Return the stretch from the line with "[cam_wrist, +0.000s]" through the line with "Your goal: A" in the data below, character for character, skipping all pictures.

Start of Dataset content

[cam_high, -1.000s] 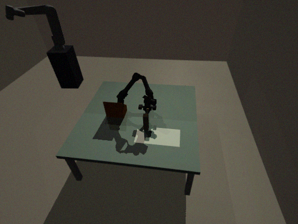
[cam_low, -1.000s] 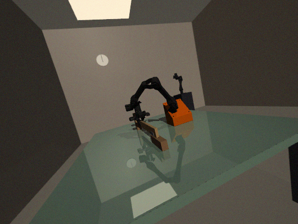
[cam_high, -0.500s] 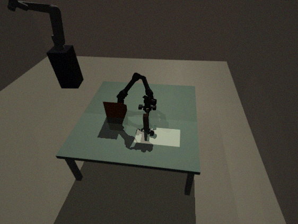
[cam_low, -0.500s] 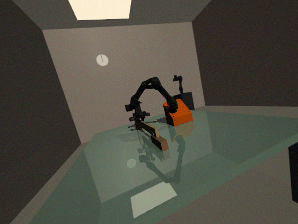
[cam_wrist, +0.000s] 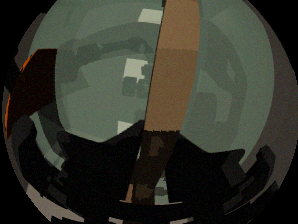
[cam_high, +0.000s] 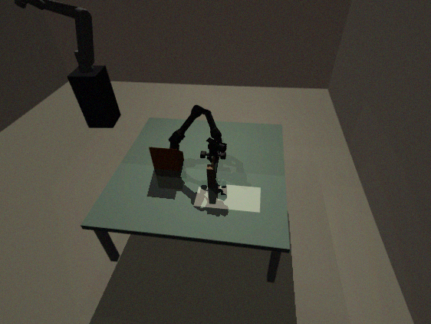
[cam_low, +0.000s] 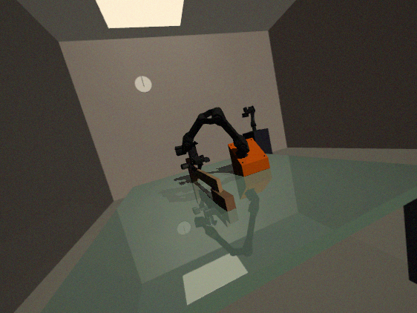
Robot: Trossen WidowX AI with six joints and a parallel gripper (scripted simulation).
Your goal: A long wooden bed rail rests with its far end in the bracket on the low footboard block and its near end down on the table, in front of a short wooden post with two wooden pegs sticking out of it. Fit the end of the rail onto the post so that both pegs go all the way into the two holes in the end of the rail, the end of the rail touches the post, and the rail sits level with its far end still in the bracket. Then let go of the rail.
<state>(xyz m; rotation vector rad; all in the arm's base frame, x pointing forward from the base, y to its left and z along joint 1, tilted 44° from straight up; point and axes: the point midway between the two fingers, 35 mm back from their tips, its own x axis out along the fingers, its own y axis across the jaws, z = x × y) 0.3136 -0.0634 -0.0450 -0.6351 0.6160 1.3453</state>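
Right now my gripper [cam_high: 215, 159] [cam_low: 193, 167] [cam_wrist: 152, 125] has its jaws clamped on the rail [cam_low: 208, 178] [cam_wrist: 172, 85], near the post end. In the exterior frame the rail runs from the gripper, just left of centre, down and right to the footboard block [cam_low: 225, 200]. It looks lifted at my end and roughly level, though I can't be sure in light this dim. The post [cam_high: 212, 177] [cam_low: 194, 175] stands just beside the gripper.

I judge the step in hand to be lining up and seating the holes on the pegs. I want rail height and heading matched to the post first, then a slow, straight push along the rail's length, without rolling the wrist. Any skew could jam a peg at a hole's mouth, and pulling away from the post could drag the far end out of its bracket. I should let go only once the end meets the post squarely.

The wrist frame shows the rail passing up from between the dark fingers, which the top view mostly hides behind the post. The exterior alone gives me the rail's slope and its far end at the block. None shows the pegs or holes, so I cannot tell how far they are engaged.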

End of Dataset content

- [Expected output]
[cam_wrist, +0.000s] 
[cam_high, +0.000s] 
[cam_low, +0.000s] 
Robot: Trossen WidowX AI with six joints and a parallel gripper (scripted simulation).
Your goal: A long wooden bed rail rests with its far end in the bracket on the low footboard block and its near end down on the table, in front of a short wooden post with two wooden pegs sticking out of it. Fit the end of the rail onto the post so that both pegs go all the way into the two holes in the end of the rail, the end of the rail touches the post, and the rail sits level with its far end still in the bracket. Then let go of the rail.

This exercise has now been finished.